WHAT YOU SHOULD DO = Show each line in the listing below that contains the word "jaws".

RAW DATA =
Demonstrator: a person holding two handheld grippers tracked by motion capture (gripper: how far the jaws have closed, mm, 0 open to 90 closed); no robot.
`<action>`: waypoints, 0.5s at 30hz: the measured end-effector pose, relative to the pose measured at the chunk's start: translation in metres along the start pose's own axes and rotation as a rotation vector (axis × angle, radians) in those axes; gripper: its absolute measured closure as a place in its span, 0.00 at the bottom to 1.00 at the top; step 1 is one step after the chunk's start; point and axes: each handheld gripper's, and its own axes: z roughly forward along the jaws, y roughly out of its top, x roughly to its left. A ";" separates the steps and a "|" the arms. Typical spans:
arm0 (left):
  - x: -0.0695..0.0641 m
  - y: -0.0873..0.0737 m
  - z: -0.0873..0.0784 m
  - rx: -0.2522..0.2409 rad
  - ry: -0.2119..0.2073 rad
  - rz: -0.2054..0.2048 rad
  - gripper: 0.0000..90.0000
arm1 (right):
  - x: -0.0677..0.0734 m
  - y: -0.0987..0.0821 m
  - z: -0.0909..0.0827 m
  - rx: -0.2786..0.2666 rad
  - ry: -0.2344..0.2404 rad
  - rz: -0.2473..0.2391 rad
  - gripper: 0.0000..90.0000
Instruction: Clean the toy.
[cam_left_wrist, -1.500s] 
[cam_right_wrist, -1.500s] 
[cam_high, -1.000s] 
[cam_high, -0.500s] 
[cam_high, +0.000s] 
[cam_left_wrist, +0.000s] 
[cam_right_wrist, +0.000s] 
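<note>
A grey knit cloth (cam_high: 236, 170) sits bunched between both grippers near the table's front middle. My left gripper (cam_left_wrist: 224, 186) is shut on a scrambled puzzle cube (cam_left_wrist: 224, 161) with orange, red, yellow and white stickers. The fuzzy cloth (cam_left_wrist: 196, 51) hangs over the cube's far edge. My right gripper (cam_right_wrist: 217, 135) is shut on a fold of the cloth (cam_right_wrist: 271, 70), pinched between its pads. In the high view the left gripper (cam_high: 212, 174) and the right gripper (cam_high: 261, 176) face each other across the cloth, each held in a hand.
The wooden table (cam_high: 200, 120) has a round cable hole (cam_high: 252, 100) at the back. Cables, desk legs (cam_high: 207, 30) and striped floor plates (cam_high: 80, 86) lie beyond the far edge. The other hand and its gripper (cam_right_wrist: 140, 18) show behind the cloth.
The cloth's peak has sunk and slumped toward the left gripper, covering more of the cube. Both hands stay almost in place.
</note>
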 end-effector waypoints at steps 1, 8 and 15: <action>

RESPONSE FOR THIS EXERCISE =
Demonstrator: a person holding two handheld grippers tracked by motion capture (gripper: how far the jaws have closed, mm, 0 open to 90 closed); no robot.
`<action>`: waypoints, 0.5s at 30hz: the measured end-effector pose, relative to the pose measured at the chunk's start: translation in metres along the start pose's own axes and rotation as a rotation vector (axis × angle, radians) in those axes; gripper: its absolute measured closure as a place in its span, 0.00 at the bottom to 1.00 at the top; step 1 is one step after the chunk's start; point and axes: each handheld gripper's, and its own axes: z roughly forward along the jaws, y roughly out of its top, x roughly to its left. A ";" separates the steps and a "|" the arms. Typical spans:

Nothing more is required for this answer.